Zur Behandlung von Gefangenen mit psychischen Erkrankungen und Belastungen steht inzwischen in allen Justizvollzugsanstalten die Möglichkeit der Telepsychotherapie zur Verfügung. Dieses Angebot ist insbesondere im Hinblick auf fremdsprachige Angebote von großer Bedeutung.
Im Justizvollzugsgesetzbuch ist Jugendstrafvollzug in freier Form als dritte Vollzugsform neben dem geschlossenen und offenen Vollzug verankert (§ 7 JVollzGB IV). Seit 1953 bot § 91 Abs. 3 JGG diesen Weg für einen innovativen Jugendstrafvollzug zwischen geschlossenem und offenem Jugendstrafvollzug. Diesen Weg ist erstmals das Justizministerium Baden-Württemberg gegangen. Seit 2003 gibt es zwei solcher Alternativen zum Jugendstrafvollzug in Deutschland mit insgesamt 30 Plätzen für junge Gefangene aus der Justizvollzugsanstalt Adelsheim und aus anderen Justizvollzugsanstalten in Baden-Württemberg: Das „Projekt Chance“ in Creglingen-Frauental (Träger: CJD Creglingen) und das Seehaus Leonberg. Jugendstrafvollzug in freier Form dient dem Schutz junger Gefangener vor subkulturellen Einflüssen, der Aufarbeitung von Entwicklungsstörungen, dem Training sozialer Kompetenzen, der Übernahme von Verantwortung, der Berufsorientierung und der Integration in die Gesellschaft. In den Projekten durchlaufen die Teilnehmer ein persönlichkeitsforderndes Programm mit streng strukturiertem Tageslauf, schulischer und beruflicher Bildung, sozialem Training, Sport- und Freizeitpädagogik.
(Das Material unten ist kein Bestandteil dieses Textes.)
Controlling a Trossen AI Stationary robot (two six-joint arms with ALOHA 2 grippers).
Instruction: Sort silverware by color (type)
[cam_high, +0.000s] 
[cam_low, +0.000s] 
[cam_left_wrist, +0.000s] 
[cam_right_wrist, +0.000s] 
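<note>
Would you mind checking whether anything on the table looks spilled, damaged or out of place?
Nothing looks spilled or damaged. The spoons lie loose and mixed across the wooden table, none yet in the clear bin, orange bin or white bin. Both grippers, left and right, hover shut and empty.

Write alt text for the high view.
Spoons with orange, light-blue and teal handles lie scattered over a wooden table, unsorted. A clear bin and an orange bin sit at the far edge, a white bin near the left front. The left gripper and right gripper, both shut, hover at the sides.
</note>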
Alle Vergünstigungen müssen sie sich erarbeiten. Junge Gefangene können in einer Einrichtung des Jugendstrafvollzugs in freier Form untergebracht werden, wenn sie ihre Mitwirkungspflicht erfüllen und nicht zu befürchten ist, dass sie sich dem Vollzug der Jugendstrafe entziehen oder die Möglichkeit des Jugendstrafvollzugs in freier Form zu Straftaten missbrauchen.
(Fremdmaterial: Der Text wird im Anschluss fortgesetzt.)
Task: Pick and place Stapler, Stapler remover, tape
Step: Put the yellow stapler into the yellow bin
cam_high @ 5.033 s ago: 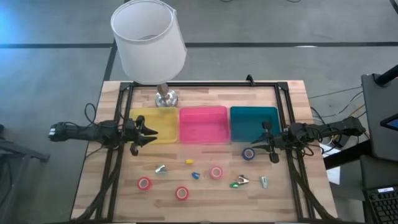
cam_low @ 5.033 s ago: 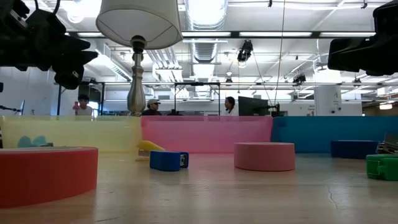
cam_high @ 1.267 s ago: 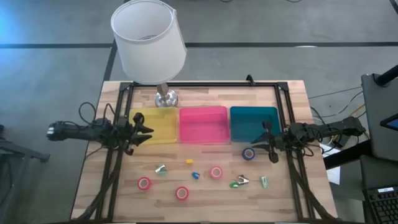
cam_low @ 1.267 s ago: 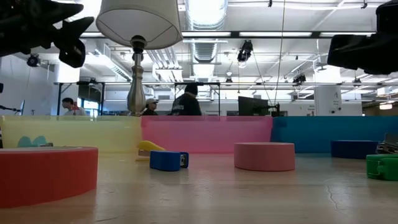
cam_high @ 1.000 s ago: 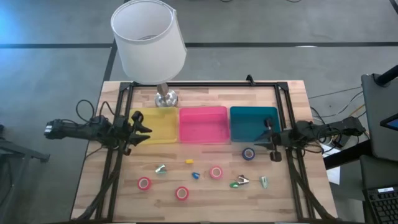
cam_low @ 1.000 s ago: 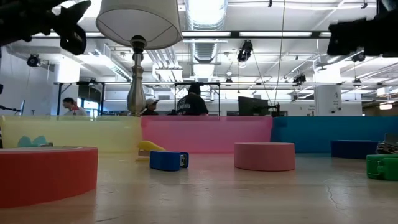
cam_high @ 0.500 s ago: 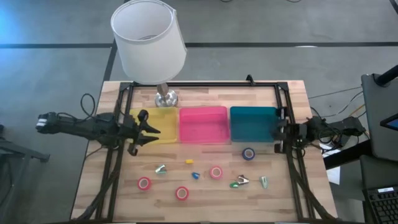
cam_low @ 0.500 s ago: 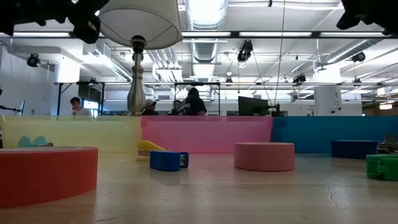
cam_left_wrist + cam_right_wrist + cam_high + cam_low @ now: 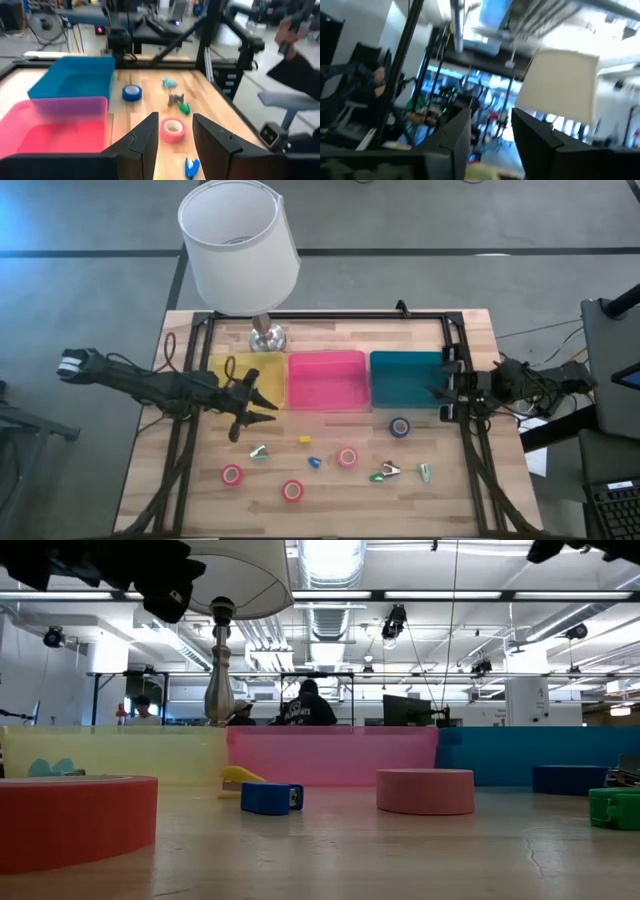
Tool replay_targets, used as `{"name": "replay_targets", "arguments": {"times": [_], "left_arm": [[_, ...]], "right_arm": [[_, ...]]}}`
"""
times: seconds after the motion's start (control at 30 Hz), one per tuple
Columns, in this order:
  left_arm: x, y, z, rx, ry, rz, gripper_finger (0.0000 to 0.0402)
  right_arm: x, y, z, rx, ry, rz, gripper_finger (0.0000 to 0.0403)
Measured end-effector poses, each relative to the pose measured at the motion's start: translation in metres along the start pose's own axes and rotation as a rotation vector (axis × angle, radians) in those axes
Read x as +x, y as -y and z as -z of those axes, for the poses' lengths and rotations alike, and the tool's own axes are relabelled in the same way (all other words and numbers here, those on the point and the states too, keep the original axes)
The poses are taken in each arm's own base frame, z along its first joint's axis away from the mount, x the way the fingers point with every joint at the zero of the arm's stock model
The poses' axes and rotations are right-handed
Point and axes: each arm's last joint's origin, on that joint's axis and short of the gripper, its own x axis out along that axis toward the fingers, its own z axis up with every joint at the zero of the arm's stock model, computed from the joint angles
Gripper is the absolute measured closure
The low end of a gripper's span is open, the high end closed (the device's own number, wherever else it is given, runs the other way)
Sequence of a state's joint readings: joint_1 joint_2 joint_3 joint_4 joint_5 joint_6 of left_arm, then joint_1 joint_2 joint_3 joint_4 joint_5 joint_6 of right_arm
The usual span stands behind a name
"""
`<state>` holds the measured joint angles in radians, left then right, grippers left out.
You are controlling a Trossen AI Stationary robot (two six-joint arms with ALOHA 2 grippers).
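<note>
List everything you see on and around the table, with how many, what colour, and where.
Trays: three, yellow, pink, teal, in a row at the table's back.
Tape rolls: three red, one blue, on the wood in front of the trays.
Small stationery pieces: several, yellow, blue, green and silvery, among the rolls.
Lamp: one, white shade, back left.
Left gripper: open, by the yellow tray's front.
Right gripper: open, at the teal tray's right edge.

Yellow bin (image 9: 262,376), pink bin (image 9: 326,380), teal bin (image 9: 405,374); three red tape rolls (image 9: 232,475), one blue roll (image 9: 400,426); white lampshade (image 9: 238,245).
</note>
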<state>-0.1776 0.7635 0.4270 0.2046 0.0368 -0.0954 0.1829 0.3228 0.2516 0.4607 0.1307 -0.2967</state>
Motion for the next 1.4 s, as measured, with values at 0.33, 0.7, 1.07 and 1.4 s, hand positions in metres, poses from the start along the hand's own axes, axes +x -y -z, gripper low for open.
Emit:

Der Jugendarrest gehört gemäß § 13 des Jugendgerichtsgesetzes (JGG) zur der Sanktionskategorie der Zuchtmittel. Diese sind konzeptionell zwischen Erziehungsmaßregeln und Jugendstrafe angesiedelt, haben jedoch nicht die Rechtswirkungen einer Strafe. Die Verhängung eines Zuchtmittels kommt dann in Betracht, wenn die Anordnung von Erziehungsmaßregeln nicht mehr ausreicht und die Verhängung von Jugendstrafe (noch) nicht geboten ist. Jugendarrest als schärfstes der Zuchtmittel wird angeordnet, wenn dem delinquenten jungen Menschen mit der Verhängung einer freiheitsentziehenden Maßnahme eindringlich zum Bewusstsein gebracht werden muss, dass er für begangenes Unrecht einzustehen hat.
In den baden-württembergischen Jugendarresteinrichtungen in Göppingen und Rastatt erhalten die jungen Menschen ein bedarfsgerechtes und wissenschaftlich fundiertes Förderprogramm zur Stärkung ihrer Selbst- und Sozialkompetenz. In Gruppenarbeit und begleitenden Einzelgesprächen werden soziales Wissen, soziale Einstellungen und soziales Verhalten vermittelt. Einen Schwerpunkt des sozialen Trainings bildet die Auseinandersetzung mit begangenen Straftaten, deren Ursachen und Folgen. Das soziale Training wird ergänzt durch Beratungs- und Unterstützungsangebote sowie Informations- und Bildungsangebote. Altersgerechte Beschäftigungsangebote sowie Freizeit- und Sportangebote runden das Förderprogramm ab.